# my sister's grief



## doe7florida

My sister's husband died very suddenly last year of a heart attack. He was 59, they had been married for 37 years, and had only one child, a son.
She was, and is, completely devastated. She is a professional with a long term senior position, and working seems to help, a bit. But other than that, she cannot get past her loss - she misses her best friend and husband enormously.
I live out of state, and cannot be there for her like I wish I could be. Plus, as the younger sister, I had never married, but was engaged at the time of her husband's death. Needless to say, our wedding plans were cut short, due to this grief and shock that all of my family was experiencing.
I feel guilty that my wedding was short-changed, and my husband and I have spent so much time addressing her grief, versus celebrating our love and 1st year of marriage. I feel I am paying more attention to my sister's needs, than my new husband's, and this worries me.
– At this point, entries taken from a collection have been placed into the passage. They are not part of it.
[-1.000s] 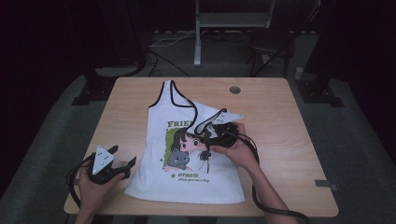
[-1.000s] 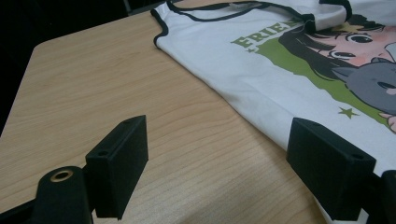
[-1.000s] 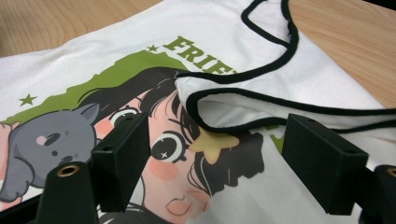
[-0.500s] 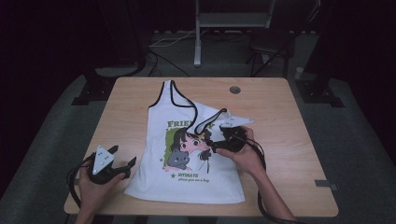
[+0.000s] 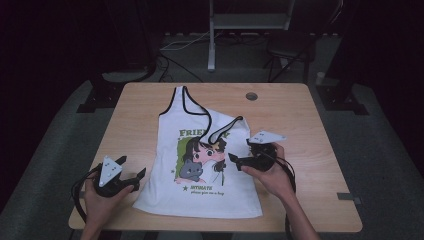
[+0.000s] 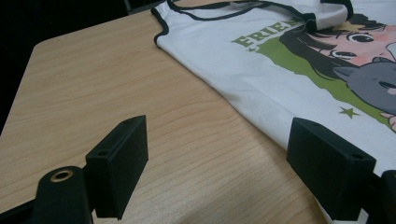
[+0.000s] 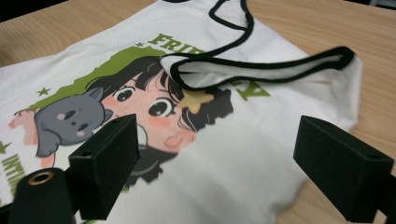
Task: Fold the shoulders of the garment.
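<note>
Your right gripper (image 5: 231, 158), jaws just spread and empty, hovers over the tank top (image 5: 200, 165); your left gripper (image 5: 141, 174), spread, rests at its eight o'clock.

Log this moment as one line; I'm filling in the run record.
left gripper: open, beside tank top hem | right gripper: jaws just opening, nothing between, over print | strap: folded onto chest

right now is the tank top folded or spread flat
Partly folded: the tank top lies flat on the table, but its right shoulder strap is turned over onto the print.
</note>
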The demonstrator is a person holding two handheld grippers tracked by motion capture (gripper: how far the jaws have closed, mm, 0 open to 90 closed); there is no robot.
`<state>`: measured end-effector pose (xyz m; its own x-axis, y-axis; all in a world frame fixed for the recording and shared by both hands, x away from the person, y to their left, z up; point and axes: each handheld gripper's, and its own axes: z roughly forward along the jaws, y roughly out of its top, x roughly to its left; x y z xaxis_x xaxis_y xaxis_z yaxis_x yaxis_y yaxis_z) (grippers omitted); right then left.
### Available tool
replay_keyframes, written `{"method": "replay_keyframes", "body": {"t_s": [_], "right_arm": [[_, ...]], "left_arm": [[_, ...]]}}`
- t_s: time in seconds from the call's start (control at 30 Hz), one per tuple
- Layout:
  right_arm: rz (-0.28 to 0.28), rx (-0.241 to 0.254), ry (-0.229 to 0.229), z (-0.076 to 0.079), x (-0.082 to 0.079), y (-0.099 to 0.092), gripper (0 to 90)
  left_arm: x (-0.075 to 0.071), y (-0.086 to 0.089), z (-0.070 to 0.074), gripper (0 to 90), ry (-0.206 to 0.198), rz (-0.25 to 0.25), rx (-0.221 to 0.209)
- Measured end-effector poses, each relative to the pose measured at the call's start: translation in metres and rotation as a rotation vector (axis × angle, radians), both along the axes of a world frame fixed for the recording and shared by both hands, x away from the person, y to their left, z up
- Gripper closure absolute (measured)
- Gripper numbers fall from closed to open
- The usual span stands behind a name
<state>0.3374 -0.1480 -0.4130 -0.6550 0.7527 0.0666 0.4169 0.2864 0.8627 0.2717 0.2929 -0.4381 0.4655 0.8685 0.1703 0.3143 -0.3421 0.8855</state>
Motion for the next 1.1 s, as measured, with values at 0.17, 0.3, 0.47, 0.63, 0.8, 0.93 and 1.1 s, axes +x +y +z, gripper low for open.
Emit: {"method": "replay_keyframes", "body": {"t_s": [0.17,0.3,0.47,0.63,0.8,0.93,1.1], "right_arm": [[-0.035,0.019,-0.009,0.001,-0.013,-0.015,13.4],[-0.06,0.03,-0.005,-0.002,-0.022,-0.026,13.4],[-0.088,0.039,-0.008,-0.004,-0.034,-0.038,13.4],[-0.106,0.041,-0.014,-0.005,-0.044,-0.048,13.3],[-0.13,0.048,-0.018,-0.008,-0.053,-0.056,13.3],[-0.143,0.05,-0.013,-0.013,-0.058,-0.062,13.3],[-0.166,0.061,-0.017,-0.017,-0.064,-0.069,13.3]], "left_arm": [[0.0,0.0,0.0,20.6,-0.001,0.001,0.003],[0.0,0.0,0.0,20.6,-0.002,0.001,0.003],[0.0,-0.001,0.0,20.6,0.0,0.0,0.011],[0.0,-0.001,0.0,20.6,0.0,0.002,0.01],[0.0,-0.001,0.0,20.6,0.002,0.002,0.011],[0.0,-0.001,0.0,20.6,0.002,0.003,0.011],[0.0,-0.001,0.0,20.6,0.004,0.003,0.012]]}}
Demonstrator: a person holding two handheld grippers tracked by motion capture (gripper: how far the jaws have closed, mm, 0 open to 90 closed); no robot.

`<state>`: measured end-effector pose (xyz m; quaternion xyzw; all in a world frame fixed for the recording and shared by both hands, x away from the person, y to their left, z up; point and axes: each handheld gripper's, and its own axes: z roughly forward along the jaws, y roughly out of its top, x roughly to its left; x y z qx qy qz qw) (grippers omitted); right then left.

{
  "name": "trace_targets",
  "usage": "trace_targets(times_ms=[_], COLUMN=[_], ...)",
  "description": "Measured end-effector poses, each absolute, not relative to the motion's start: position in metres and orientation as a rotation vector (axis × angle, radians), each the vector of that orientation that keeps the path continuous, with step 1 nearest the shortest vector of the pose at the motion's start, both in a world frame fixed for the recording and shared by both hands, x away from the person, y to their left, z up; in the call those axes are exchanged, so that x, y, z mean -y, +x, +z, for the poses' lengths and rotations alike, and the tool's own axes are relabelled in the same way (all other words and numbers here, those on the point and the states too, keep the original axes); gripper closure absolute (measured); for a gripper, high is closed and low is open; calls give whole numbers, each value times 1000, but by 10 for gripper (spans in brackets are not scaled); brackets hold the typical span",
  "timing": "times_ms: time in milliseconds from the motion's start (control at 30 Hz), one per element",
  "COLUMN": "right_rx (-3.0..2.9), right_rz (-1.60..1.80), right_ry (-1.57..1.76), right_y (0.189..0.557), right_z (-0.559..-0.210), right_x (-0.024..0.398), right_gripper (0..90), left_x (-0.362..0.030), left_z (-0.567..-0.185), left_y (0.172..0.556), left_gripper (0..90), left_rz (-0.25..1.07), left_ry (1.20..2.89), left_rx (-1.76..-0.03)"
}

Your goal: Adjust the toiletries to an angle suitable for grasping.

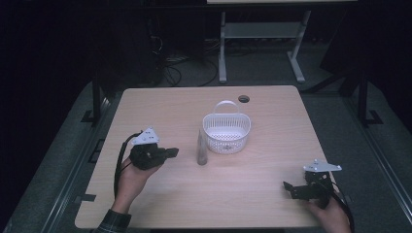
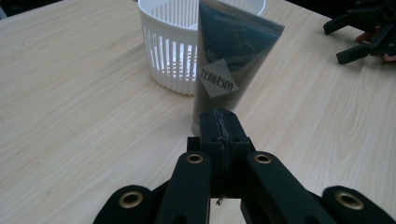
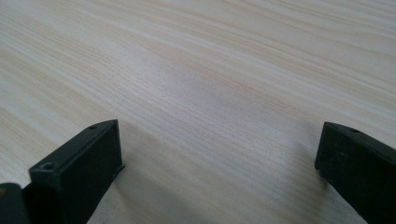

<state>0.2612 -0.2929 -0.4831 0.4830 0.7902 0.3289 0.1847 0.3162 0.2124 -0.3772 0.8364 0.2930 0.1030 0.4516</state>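
Left tool (image 2: pixel 219 135) had its jaws pressed together, empty, pointed at the tube (image 2: pixel 231 65). Tube stood upright on the tabletop (image 1: pixel 160 104), just beside the basket (image 1: pixel 226 133). Right tool (image 1: pixel 296 189) was spread, idle. Judged: approach stage; the left tool must open first.

Table (image 1: pixel 160 104): basket (image 1: pixel 226 132) sitting near the middle, slightly toward the far edge. Tube (image 1: pixel 201 148) standing upright just beside the basket, on its left-edge side and a little nearer the near edge. Left tool (image 1: pixel 171 152) sitting left of the tube, pointing at it. Right tool (image 1: pixel 288 188) resting by the near right corner, well apart from both.
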Motion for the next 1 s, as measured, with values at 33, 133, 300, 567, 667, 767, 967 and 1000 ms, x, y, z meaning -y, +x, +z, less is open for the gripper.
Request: trace_targets(times_ms=[33,133,300,567,667,767,967,1000], right_rx=[-2227,-2227,-2227,-2228,-2228,-2228,-2228,-2227], right_rz=[927,927,927,929,929,929,928,928], right_ry=[1361,1361,1361,1361,1358,1361,1361,1361], right_y=[261,261,261,261,261,261,261,261], right_z=[-483,-483,-483,-483,-483,-483,-483,-483], right_x=[293,293,293,293,293,293,293,293], right_gripper=[0,0,0,0,0,0,0,0], left_x=[-211,-206,-201,-189,-182,-180,-170,-169], left_z=[-376,-371,-366,-361,-359,-358,-357,-357], left_y=[318,322,325,332,335,335,337,336], left_gripper=[900,900,900,900,900,900,900,900], left_rz=[258,257,250,244,239,235,224,221], left_ry=[2065,2069,2068,2076,2072,2071,2073,2076], left_rx=[-715,-693,-666,-623,-608,-601,-579,-573])
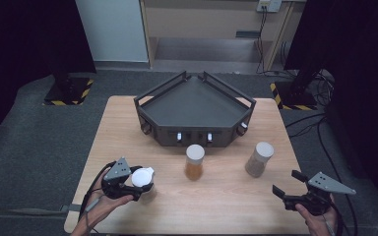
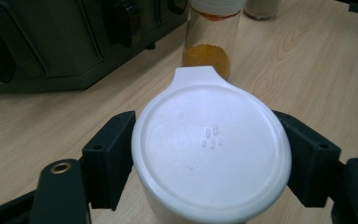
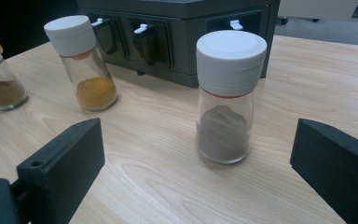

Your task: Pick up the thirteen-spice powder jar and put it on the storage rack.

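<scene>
In the lower left of the high view, the left gripper (image 1: pixel 137 184) is held low over the table (image 1: pixel 226 196), the forearm entering from the bottom edge. Its jaws are clamped on a white-lidded spice jar (image 1: pixel 143 178); in the left gripper view both black jaws press against the jar (image 2: pixel 212 154) just under its lid. In the lower right, the right gripper (image 1: pixel 288 183) rests level in the hand, jaws spread apart, pointing toward the grey-powder jar (image 1: pixel 259 158). An orange-powder jar (image 1: pixel 195 161) stands mid-frame before the dark tray (image 1: pixel 197 105).
</scene>
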The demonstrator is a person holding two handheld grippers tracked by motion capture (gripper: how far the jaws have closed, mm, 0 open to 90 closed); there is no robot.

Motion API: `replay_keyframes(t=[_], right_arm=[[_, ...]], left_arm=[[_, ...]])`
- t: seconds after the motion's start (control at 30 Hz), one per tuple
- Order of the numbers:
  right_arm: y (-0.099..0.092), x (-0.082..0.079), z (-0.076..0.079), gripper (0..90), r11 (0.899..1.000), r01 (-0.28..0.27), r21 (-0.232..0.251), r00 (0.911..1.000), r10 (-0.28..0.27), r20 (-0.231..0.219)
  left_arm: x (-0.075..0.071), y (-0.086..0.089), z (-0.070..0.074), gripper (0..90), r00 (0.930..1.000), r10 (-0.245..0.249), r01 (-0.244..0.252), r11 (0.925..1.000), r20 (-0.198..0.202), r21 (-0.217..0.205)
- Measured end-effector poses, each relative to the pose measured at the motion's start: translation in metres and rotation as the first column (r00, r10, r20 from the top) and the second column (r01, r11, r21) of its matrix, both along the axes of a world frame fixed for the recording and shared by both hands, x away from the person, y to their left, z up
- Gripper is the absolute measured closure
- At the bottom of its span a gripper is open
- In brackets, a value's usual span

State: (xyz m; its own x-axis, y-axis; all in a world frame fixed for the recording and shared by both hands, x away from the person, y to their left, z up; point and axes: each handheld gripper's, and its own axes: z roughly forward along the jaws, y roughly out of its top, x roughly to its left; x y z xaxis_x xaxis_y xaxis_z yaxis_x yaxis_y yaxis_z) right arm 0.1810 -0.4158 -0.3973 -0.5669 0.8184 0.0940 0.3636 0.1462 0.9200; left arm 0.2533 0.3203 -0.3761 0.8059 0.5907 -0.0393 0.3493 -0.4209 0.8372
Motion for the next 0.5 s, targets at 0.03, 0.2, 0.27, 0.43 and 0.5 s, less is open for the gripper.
replay_keyframes(t=[0.03, 0.2, 0.27, 0.43, 0.5], right_arm=[[0.0000, -0.0001, 0.0001, 3.3, 1.000, 0.000, 0.000, 1.0000, 0.000, 0.000], [-0.0003, -0.0002, -0.0001, 3.0, 1.000, -0.001, 0.002, 1.0000, 0.001, 0.002], [-0.0004, -0.0002, -0.0002, 2.9, 1.000, -0.002, 0.003, 1.0000, 0.001, 0.002], [-0.0008, -0.0002, -0.0004, 2.4, 1.000, -0.004, 0.006, 1.0000, 0.004, 0.003], [-0.0003, 0.0000, -0.0004, 2.2, 1.000, -0.003, 0.004, 1.0000, 0.003, 0.002]], left_arm=[[-0.0007, -0.0005, 0.0001, 28.3, 1.0000, -0.001, 0.001, 1.0000, 0.005, 0.002], [-0.0017, -0.0025, 0.0011, 29.2, 0.9999, -0.004, 0.004, 0.9999, 0.015, 0.012], [-0.0016, -0.0027, 0.0017, 29.2, 0.9999, -0.005, 0.005, 0.9999, 0.015, 0.015], [0.0004, -0.0014, 0.0038, 29.3, 0.9999, -0.012, 0.012, 0.9997, 0.012, 0.023], [0.0014, -0.0010, 0.0054, 29.4, 0.9998, -0.016, 0.015, 0.9994, 0.012, 0.032]])
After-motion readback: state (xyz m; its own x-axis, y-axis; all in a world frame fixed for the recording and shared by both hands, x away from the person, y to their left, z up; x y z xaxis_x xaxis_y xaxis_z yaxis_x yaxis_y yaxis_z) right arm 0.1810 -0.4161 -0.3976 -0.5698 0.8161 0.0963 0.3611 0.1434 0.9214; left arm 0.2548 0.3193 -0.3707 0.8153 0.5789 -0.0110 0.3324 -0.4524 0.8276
Any advice, please?


----------



## Feel-Free

Thank you for this information, it is clear that you already understand that you're out of balance with where you're putting your attention and you are now 'worried.' 

My advice would be to look at that 'worry' and see in your feelings how and where you are out of balance. Consider where you put your attention to in simple percentages: "My sister is getting 80%, say, of my attention and my husband is getting the other 20%. How do I want to shift those percentages? I can even tell my sister of my attention percentage worry and just let her know that I love her and she'll be hearing less from me for the forseeable future." Or however you would word this for yourself and your sister.

Remember this: you are always free to not only do wonderful things for your sister's grief, but you get to do it in a way that serves BOTH of you beneficially. You can consider that you're not alone in any of this and it's ok to get a 'buy in' from both your sister and your husband as to how YOU WANT to proceed.


----------



## Wild Mustang

Losing a spouse, especially after a very long relationship, comes with PTSD. No way around it. 

The best quote I've read: Grieving is hard work. Folks who have not experienced it _do not get it._

Now, is your sister seeking grief counseling?
Hospice is open to all comers, not just people who used their services. 

In a small group setting she will meet others with the same emotions and especially, same needs.
This will take pressure off of you if she seeks out help from others. 

More importantly to her, she needs like-minded (emotionally speaking) people right now. You cannot fulfill her needs. She will become dependent on you and that would wreck your relationship with your sister and your husband.

You must put your marriage first. Put the same amount of attention you gave your sister to your husband.


----------